Starting at the first line of the material below and stopping after the line that includes "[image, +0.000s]", write the lines out again exactly. Drop any pictures.

::::::

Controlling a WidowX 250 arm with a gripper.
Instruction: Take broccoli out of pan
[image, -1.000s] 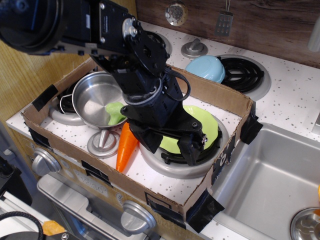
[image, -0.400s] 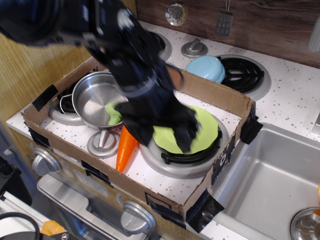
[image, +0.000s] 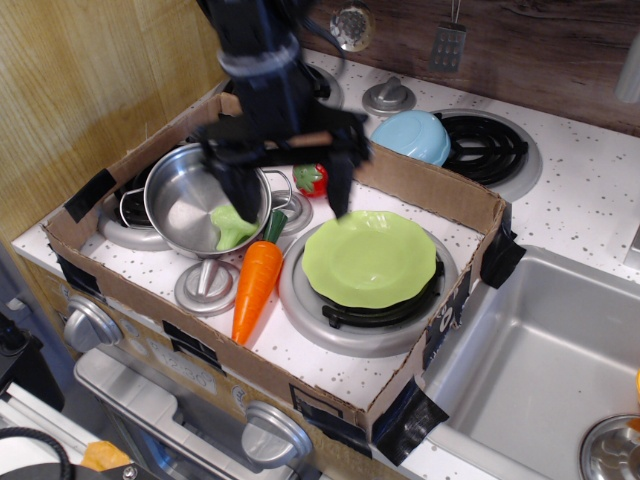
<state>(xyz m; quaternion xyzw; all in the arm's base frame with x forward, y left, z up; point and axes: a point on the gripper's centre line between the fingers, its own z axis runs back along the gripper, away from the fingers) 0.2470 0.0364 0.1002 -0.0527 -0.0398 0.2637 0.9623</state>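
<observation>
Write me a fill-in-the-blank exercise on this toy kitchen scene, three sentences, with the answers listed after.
1. The broccoli lies at the right edge of the shiny steel ____, partly over its rim.
2. The claw hangs open above the box, and it holds ____.
3. The carrot lies between the small steel lid and the burner that carries the lime-green ____.

Missing words: pan; nothing; plate

A round lime-green plate (image: 369, 259) sits mid-worktop beside a long orange plastic carrot (image: 252, 290). A light-blue bowl (image: 413, 135) lies upturned towards the back edge, and a small flat steel lid (image: 206, 287) near the front.
</observation>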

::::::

> _WRITTEN REPLY_
Controlling a WidowX 250 arm with a gripper.
Instruction: Take broccoli out of pan
[image, -1.000s] 
[image, -0.400s] 
[image, +0.000s] 

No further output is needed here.